EXERCISE OBJECTIVE: Only a number is wanted here: the count of lines in the data below where the string "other" occurs.

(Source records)
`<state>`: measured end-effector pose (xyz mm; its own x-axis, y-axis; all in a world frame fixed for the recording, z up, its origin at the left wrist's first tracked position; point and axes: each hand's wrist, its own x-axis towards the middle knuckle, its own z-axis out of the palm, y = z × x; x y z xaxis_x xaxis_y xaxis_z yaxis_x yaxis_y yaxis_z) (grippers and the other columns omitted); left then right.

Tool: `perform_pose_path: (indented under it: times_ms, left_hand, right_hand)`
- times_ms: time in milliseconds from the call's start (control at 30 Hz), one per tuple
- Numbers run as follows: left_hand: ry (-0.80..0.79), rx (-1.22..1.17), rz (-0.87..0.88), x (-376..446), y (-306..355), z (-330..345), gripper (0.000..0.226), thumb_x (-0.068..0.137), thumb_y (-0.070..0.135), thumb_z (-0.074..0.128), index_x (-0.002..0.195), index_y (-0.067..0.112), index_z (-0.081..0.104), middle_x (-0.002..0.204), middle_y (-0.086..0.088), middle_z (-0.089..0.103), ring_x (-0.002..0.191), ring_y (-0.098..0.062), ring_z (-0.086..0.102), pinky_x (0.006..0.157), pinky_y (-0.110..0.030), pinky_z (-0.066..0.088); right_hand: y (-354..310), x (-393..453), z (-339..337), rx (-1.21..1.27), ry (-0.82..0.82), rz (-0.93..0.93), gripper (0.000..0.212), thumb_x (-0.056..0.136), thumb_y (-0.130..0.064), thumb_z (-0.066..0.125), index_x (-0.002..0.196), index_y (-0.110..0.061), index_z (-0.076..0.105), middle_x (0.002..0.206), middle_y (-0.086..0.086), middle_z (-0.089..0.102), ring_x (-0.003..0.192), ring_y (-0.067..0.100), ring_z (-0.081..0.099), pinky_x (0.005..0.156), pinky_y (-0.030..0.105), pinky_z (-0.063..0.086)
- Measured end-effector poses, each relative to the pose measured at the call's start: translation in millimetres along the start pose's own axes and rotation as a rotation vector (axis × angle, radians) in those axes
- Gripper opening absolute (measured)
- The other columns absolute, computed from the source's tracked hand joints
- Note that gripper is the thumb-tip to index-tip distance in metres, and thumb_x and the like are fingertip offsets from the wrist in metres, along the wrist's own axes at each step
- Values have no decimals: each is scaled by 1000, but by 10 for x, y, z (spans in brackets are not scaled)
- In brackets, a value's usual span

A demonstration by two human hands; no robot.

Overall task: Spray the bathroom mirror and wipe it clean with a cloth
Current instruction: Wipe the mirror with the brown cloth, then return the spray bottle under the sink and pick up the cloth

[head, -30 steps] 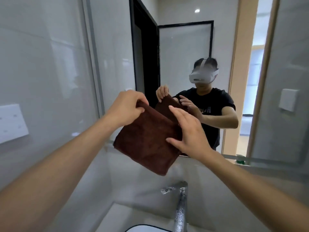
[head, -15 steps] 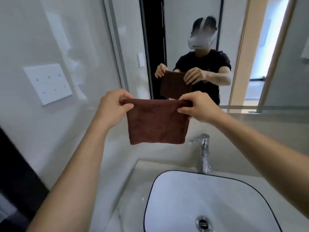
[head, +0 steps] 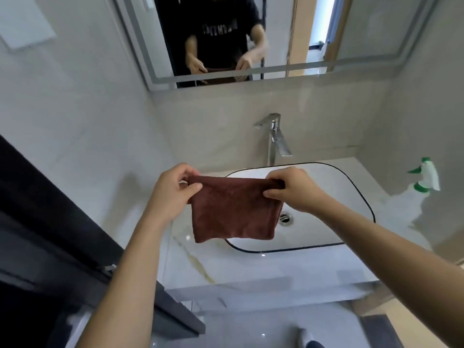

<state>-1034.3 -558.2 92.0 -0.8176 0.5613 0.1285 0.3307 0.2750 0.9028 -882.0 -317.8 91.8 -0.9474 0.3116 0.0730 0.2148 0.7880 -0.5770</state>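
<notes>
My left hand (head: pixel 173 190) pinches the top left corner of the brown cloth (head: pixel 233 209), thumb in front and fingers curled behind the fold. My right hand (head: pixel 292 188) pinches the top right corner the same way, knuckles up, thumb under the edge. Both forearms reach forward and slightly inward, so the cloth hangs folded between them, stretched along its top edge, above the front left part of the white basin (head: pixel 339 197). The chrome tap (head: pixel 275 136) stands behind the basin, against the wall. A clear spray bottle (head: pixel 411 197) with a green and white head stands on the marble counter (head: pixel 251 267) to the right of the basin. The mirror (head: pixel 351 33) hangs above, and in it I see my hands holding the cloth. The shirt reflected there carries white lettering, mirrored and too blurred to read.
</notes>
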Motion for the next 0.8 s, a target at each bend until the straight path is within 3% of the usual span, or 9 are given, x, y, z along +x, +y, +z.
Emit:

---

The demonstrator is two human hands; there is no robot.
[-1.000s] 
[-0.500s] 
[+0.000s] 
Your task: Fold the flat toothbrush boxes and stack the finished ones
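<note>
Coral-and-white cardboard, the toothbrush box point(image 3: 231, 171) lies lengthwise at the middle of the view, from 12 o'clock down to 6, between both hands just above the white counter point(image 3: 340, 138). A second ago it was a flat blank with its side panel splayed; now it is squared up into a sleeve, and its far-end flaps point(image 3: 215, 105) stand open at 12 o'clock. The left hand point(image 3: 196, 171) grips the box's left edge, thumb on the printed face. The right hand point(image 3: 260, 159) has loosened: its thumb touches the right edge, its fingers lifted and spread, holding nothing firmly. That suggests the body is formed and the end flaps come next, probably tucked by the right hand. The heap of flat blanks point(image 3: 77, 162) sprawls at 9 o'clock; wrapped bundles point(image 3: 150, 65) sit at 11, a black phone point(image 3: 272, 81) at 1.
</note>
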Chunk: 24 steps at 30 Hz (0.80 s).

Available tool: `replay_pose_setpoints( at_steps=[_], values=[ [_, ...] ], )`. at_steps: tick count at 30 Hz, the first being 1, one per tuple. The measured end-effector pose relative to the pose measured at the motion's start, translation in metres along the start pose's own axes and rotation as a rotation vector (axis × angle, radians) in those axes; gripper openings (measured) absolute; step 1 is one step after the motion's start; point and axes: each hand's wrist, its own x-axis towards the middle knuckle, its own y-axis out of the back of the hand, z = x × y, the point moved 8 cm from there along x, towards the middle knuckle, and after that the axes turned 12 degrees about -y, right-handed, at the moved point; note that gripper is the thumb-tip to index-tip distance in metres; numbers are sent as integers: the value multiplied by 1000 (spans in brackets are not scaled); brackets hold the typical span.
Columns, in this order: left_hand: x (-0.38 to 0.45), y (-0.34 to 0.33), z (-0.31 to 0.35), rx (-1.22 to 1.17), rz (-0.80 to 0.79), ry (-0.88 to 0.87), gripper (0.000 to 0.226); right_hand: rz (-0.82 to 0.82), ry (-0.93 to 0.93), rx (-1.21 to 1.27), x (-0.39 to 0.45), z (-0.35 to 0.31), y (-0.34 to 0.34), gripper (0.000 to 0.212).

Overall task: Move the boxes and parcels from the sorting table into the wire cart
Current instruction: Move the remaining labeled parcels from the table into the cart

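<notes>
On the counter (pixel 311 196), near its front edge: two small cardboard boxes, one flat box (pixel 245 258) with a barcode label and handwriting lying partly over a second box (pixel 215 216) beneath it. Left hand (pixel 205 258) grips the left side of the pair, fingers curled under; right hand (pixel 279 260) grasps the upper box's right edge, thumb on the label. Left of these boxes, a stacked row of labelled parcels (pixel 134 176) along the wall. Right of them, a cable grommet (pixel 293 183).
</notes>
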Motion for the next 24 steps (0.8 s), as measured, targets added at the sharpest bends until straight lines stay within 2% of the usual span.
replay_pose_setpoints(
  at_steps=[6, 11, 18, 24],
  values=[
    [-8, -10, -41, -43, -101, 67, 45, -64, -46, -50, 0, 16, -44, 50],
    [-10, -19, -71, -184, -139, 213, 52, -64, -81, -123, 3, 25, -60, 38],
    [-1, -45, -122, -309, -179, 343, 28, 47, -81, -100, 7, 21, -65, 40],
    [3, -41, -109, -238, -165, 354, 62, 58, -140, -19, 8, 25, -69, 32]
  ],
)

REPLY: 2